#### INSTRUCTIONS FOR THE TASK:
Pictures stay out of the copy; output exactly the lines from the one containing "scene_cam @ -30" through the end of the material.
=== STORED DATA ===
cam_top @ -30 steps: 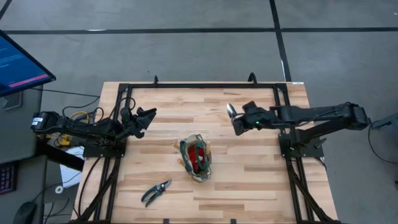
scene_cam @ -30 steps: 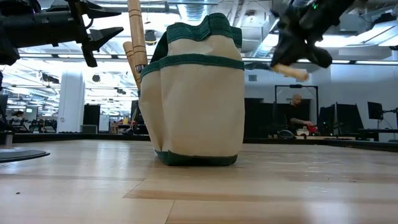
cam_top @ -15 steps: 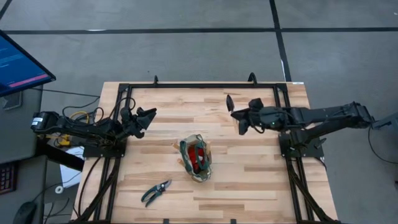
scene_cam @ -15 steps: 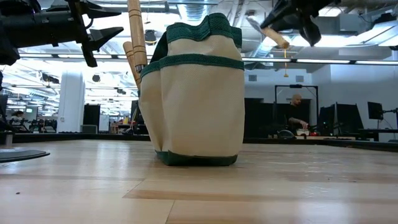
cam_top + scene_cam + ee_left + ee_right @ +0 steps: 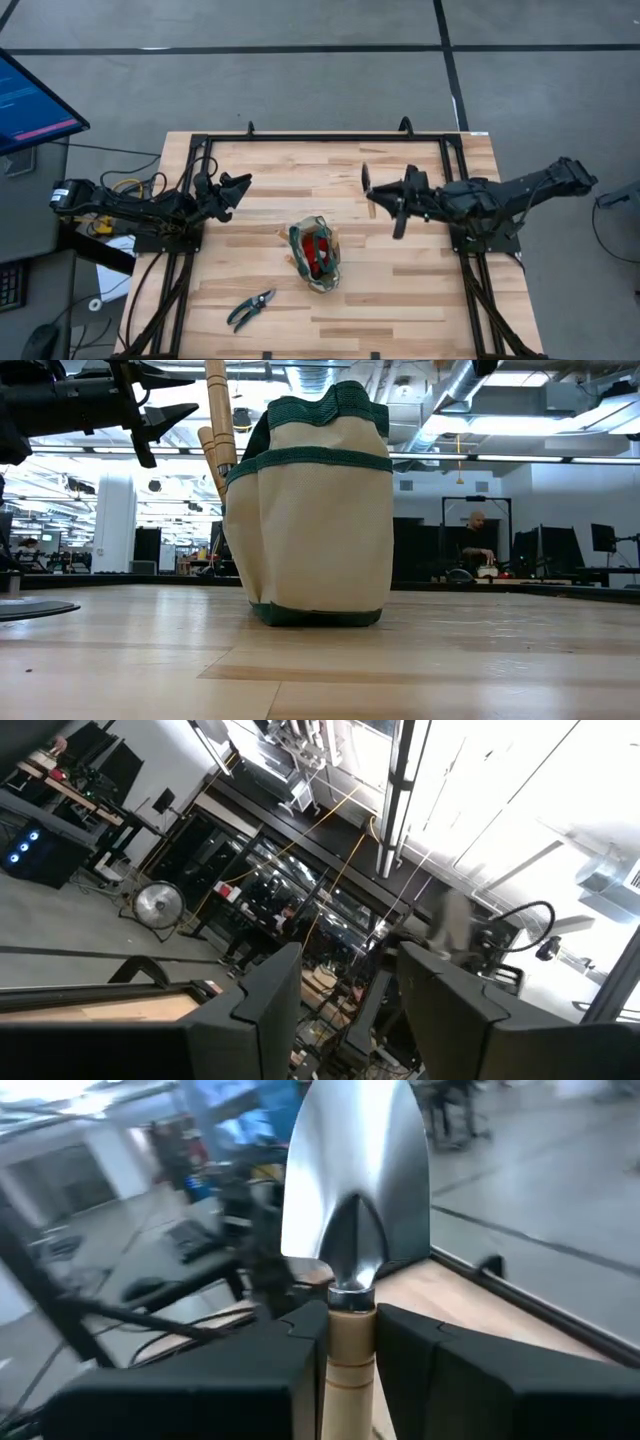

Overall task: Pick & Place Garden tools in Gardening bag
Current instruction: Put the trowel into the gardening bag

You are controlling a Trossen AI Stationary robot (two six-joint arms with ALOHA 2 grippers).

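Right hand (image 5: 350,1345) grips smooth wooden handle of shiny pointed trowel (image 5: 352,1175)

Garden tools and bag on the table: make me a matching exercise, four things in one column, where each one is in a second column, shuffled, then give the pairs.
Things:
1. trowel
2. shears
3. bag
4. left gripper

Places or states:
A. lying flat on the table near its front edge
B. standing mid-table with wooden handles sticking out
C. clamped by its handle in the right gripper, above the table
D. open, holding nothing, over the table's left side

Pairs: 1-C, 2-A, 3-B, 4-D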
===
#### RESULT OF THE TASK:
scene_cam @ -30 steps: 
cam_top @ -15 steps: 
scene_cam @ -15 steps: 
cam_top + scene_cam + ee_left + ee_right @ +0 steps: 

Overall task: Pick & Place Garden tools in Gardening bag
Current instruction: Put the trowel into the gardening bag

You are controlling a Trossen AI Stationary robot (two six-joint arms with ALOHA 2 grippers).

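Right hand (image 5: 350,1345) grips smooth wooden handle of shiny pointed trowel (image 5: 352,1175)

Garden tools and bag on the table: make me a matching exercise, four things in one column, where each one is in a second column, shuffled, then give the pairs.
Things:
1. trowel
2. shears
3. bag
4. left gripper

Places or states:
A. lying flat on the table near its front edge
B. standing mid-table with wooden handles sticking out
C. clamped by its handle in the right gripper, above the table
D. open, holding nothing, over the table's left side

Pairs: 1-C, 2-A, 3-B, 4-D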

The work on the exercise is done.